Top of Records for the task

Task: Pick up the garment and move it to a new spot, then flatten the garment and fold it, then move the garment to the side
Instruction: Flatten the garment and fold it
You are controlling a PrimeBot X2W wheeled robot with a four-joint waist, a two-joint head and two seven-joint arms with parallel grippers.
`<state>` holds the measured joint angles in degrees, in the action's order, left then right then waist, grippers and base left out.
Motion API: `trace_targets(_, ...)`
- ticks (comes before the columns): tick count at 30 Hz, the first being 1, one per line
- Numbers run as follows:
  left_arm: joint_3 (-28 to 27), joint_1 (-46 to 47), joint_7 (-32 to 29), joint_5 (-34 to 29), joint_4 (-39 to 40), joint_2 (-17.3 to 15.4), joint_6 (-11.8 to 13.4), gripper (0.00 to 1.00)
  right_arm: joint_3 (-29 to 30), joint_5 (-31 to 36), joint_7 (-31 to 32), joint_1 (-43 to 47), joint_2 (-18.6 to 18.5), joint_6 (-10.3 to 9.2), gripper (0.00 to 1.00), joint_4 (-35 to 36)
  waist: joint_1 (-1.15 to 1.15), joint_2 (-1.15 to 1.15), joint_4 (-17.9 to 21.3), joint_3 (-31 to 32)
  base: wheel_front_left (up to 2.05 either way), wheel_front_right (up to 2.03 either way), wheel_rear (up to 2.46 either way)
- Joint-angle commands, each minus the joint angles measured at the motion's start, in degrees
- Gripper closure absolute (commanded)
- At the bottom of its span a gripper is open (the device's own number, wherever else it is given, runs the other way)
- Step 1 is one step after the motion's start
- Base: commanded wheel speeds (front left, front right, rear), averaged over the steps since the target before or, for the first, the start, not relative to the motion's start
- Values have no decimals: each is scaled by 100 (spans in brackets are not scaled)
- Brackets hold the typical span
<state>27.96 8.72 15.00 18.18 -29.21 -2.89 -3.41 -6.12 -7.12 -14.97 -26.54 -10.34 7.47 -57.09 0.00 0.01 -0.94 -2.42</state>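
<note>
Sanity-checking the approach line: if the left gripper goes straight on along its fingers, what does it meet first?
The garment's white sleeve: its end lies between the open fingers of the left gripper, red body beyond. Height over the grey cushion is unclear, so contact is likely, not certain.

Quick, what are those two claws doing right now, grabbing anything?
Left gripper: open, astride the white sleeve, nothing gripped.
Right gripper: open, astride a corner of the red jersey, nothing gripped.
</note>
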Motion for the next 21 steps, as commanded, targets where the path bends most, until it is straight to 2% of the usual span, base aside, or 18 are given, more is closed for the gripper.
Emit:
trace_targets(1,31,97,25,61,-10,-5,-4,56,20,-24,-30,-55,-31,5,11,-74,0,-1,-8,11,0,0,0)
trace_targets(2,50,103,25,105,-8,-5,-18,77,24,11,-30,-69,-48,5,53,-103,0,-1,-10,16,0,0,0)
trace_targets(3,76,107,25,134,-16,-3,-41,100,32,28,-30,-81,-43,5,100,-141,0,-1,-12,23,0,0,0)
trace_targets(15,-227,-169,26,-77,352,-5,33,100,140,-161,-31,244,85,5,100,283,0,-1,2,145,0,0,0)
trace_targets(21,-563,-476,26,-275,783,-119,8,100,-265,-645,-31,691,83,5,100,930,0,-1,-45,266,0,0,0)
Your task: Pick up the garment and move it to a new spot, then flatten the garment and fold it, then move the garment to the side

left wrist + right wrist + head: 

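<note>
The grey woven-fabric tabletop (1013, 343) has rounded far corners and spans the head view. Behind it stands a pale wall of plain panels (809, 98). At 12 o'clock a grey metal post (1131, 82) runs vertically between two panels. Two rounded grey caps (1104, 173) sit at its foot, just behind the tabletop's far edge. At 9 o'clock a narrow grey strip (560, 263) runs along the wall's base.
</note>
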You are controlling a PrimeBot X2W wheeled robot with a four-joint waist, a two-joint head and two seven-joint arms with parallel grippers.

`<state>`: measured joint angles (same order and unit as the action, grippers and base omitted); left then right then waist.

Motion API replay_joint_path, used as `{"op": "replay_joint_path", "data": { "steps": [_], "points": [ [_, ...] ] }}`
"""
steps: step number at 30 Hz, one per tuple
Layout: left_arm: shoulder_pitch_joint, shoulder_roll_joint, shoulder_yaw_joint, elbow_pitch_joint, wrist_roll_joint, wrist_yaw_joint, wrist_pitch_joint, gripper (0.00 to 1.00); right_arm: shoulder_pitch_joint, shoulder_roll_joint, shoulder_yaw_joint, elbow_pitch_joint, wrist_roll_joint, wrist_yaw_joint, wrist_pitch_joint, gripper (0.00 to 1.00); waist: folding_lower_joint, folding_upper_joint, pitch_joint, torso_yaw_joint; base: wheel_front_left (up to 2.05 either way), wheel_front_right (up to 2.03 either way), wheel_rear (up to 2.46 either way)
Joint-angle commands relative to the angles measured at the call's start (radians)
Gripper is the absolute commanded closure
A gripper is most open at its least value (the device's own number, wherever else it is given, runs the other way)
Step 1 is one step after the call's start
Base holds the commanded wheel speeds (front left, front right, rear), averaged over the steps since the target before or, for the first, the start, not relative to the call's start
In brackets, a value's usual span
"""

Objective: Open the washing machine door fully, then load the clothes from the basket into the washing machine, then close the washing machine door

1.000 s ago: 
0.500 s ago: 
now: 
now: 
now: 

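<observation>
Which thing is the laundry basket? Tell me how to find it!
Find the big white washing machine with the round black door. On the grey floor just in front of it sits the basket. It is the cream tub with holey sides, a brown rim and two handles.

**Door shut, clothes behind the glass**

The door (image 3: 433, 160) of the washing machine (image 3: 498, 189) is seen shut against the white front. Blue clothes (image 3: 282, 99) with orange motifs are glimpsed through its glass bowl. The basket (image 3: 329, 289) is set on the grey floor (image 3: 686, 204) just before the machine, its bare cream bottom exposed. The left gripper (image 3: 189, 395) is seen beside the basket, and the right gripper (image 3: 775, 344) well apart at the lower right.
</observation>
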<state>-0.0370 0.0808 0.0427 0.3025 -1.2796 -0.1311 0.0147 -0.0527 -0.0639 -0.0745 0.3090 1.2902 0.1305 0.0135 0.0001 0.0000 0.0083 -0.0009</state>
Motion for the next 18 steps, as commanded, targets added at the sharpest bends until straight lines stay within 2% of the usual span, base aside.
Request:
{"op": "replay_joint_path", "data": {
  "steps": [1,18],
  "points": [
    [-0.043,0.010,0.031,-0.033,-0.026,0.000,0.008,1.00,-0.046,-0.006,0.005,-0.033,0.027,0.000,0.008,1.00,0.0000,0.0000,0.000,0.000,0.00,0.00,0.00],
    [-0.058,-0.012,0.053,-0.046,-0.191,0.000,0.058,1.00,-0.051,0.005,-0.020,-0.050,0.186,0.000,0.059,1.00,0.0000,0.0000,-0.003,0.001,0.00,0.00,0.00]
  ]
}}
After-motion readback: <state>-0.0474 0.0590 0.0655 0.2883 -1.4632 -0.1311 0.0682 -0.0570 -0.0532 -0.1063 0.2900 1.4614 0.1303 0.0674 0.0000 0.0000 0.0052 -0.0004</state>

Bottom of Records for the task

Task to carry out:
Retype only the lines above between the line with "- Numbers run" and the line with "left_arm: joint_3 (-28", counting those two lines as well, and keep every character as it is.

Written solution:
- Numbers run as follows:
  left_arm: joint_3 (-28 to 27), joint_1 (-46 to 47), joint_7 (-32 to 29), joint_5 (-34 to 29), joint_4 (-39 to 40), joint_2 (-17.3 to 15.4), joint_6 (-11.8 to 13.4), gripper (0.00 to 1.00)

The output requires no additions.